- [DIRECTIONS FOR THIS TASK]: Reproduce exactly, from the data that follows, the line with "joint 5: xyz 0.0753", the line with "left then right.", and every line that lies between them.

- [DATASET CONTENT]:
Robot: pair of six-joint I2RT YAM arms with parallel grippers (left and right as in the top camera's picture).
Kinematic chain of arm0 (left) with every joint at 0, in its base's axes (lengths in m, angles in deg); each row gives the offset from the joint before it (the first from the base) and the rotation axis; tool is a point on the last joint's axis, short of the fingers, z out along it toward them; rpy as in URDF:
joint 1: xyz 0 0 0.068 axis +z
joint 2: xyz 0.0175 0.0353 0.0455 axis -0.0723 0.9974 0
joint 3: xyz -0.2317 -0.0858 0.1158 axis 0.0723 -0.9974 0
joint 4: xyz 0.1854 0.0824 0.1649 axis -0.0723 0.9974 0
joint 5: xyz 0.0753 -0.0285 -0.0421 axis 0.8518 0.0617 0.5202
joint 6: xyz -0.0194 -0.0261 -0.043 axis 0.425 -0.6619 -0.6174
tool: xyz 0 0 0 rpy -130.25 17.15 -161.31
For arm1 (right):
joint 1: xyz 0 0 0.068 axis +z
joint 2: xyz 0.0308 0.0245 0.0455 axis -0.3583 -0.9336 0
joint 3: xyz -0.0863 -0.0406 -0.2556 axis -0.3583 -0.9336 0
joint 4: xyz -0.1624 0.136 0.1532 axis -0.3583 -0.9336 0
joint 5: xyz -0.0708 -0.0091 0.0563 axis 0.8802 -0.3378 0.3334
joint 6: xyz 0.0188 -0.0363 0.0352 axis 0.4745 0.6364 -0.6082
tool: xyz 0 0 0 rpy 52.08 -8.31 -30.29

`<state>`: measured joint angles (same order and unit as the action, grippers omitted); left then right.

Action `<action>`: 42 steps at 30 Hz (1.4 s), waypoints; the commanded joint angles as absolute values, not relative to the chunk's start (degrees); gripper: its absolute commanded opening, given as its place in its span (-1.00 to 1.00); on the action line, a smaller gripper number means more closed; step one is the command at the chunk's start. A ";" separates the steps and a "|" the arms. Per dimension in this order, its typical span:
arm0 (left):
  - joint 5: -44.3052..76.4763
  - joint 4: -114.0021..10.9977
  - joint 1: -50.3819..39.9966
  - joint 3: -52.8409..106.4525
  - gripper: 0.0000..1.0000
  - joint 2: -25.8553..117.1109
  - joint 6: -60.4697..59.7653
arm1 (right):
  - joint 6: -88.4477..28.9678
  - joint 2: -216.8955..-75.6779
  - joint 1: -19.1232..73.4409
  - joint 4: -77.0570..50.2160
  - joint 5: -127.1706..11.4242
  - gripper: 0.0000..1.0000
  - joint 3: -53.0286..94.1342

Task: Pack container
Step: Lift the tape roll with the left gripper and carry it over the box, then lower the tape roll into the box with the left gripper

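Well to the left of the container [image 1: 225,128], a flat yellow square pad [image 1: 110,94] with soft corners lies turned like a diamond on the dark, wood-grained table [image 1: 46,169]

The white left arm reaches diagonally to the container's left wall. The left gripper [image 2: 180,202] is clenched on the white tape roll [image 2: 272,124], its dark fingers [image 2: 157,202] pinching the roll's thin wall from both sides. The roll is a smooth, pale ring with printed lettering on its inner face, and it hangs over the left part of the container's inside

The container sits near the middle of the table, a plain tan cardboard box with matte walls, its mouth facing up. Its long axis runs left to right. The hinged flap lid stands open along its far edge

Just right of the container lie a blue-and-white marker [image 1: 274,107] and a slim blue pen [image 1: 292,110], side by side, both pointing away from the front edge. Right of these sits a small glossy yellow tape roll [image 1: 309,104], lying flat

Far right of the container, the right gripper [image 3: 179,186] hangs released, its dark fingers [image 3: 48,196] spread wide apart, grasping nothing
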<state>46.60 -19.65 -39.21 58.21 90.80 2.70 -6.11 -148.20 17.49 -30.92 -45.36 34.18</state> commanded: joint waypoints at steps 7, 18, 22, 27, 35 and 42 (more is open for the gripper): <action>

- [YOUR SOLUTION]:
joint 5: xyz 0.0753 -0.0285 -0.0421 axis 0.8518 0.0617 0.5202
joint 6: xyz -0.0194 -0.0261 -0.043 axis 0.425 -0.6619 -0.6174
tool: xyz 0 0 0 rpy -130.25 17.15 -161.31
For arm1 (right):
joint 1: xyz 0 0 0.068 axis +z
joint 2: xyz 0.0308 0.0245 0.0455 axis -0.3583 -0.9336 0
joint 3: xyz -0.0863 -0.0406 -0.2556 axis -0.3583 -0.9336 0
joint 4: xyz -0.1624 0.136 0.1532 axis -0.3583 -0.9336 0
joint 5: xyz -0.0708 -0.0091 0.0563 axis 0.8802 -0.3378 0.3334
joint 6: xyz 0.0188 -0.0363 0.0352 axis 0.4745 0.6364 -0.6082
tool: xyz 0 0 0 rpy 52.08 -8.31 -30.29

`<state>`: measured joint angles (same order and unit as the action, grippers omitted); left then right.

No further work remains on this exercise.